Esquema com a disposição das galerias e a localização dos pontos de coleta no túnel Rebouças
A escolha dos pontos de coleta é bastante crítica e apresenta grande variedade na bibliografia sobre o assunto. Alguns autores coletam a primeira amostra externamente ao túnel, perto da entrada, sendo a outra amostra coletada no interior do túnel.7-10 Em outros estudos, é escolhido um ponto de coleta no interior do túnel (entre 30 e 200 m da entrada) e outro ponto no interior, mais perto da saída.13-15 Como, por exemplo, no estudo realizado no túnel Shing Mun (Hong Kong), onde os autores coletaram a 686 m da entrada e a 350 m da saída.6 Neste trabalho optou-se pelas coletas nos pontos 1 e 2 (Figura 2), ambos localizados no interior do túnel. Esses pontos são locais utilizados como suporte pela administração do túnel e os únicos com a infraestrutura e segurança necessárias ao estudo. Foi decidido não realizar a coleta no exterior porque são locais localizados na encosta do maciço da Tijuca, em áreas pouco representativas, com grande ocorrência de emissões biogênicas e fortemente influenciadas por condições meteorológicas.
Para a determinação da taxa de emissão de compostos carbonílicos foram realizadas amostragens simultâneas, de aproximadamente 120 minutos de duração, em cada um dos pontos indicados na Figura 2. As coletas de compostos carbonílicos foram realizadas em oito campanhas, onde foram coletadas duas amostras por ponto. Assim, foram coletadas 16 amostras no ponto 1, mais próximo da entrada, e 16 no ponto 2, mais afastado desta mesma entrada. As campanhas foram realizadas nos dias 07 de fevereiro, 01 e 13 de março, 06 e 14 de dezembro de 2018, 10 de janeiro, 07 de fevereiro e 27 de março de 2019, sendo todos dias úteis. Durante as campanhas, a primeira coleta do dia era realizada, aproximadamente, entre 9:00 e 11:00 horas e a segunda entre 11:00 e 13:00 horas. Na Tabela 1S (Material Suplementar) são apresentados os dias e horários das campanhas realizadas.
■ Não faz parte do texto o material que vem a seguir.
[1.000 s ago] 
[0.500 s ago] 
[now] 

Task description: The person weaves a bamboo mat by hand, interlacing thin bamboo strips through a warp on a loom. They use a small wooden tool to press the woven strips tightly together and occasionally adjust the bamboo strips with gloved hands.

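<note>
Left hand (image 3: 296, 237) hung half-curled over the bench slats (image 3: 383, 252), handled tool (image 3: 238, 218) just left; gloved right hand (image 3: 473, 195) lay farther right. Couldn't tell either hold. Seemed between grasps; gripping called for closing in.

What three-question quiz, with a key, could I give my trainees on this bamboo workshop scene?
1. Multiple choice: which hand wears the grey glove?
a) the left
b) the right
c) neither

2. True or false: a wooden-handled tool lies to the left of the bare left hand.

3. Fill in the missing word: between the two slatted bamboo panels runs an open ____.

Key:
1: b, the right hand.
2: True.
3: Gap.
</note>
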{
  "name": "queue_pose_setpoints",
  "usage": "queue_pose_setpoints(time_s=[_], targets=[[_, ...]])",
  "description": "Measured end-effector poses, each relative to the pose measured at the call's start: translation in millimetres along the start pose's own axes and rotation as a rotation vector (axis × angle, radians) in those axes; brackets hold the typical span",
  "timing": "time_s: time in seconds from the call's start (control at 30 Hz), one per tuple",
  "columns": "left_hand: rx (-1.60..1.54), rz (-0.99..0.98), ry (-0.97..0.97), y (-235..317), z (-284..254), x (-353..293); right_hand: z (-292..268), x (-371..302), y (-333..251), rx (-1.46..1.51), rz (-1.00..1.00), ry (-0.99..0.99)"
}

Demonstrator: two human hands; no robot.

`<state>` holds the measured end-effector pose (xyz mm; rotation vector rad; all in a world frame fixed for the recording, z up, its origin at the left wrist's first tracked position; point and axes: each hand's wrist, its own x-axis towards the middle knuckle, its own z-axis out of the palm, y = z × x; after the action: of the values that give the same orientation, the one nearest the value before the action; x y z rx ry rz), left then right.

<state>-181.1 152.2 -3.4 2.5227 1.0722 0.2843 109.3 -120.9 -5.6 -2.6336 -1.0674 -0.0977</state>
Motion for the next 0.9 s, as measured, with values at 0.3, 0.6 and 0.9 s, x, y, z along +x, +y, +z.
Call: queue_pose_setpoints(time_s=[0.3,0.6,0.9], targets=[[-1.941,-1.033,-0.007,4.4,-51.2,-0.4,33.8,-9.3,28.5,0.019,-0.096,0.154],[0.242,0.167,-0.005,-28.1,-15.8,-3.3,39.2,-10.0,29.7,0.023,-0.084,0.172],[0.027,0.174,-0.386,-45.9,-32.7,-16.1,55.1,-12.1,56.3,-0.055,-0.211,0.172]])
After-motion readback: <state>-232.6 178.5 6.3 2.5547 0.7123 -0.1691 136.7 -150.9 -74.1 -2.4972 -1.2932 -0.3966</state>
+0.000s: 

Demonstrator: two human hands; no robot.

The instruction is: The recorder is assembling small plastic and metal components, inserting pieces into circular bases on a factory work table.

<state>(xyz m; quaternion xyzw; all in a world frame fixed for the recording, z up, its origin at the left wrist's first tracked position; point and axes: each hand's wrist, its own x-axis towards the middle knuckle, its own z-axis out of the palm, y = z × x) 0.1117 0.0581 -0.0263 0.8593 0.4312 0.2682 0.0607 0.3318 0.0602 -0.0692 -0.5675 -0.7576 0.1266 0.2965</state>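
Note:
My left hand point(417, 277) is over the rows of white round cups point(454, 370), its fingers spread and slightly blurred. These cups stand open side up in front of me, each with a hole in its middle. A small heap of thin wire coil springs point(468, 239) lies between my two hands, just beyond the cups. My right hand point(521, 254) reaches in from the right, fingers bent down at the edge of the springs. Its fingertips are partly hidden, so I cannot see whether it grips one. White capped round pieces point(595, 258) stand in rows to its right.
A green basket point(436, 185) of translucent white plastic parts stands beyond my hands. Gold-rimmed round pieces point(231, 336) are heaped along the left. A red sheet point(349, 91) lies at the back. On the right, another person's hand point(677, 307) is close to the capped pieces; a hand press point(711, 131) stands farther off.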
Para as coletas foram utilizadas bombas de baixo volume modelo KNF NMP 850 operadas a bateria e calibradas com o calibrador DryCal, modelo DC-lite 717-04. Foram empregados cartuchos de 150 mg SiO2-C18 (Sigma LpDNPH S10) impregnados com solução ácida de 2,4-dinitrofenilhidrazina (DNPH), que reage seletivamente com as carbonilas formando os respectivos derivados carbonilados de hidrazona.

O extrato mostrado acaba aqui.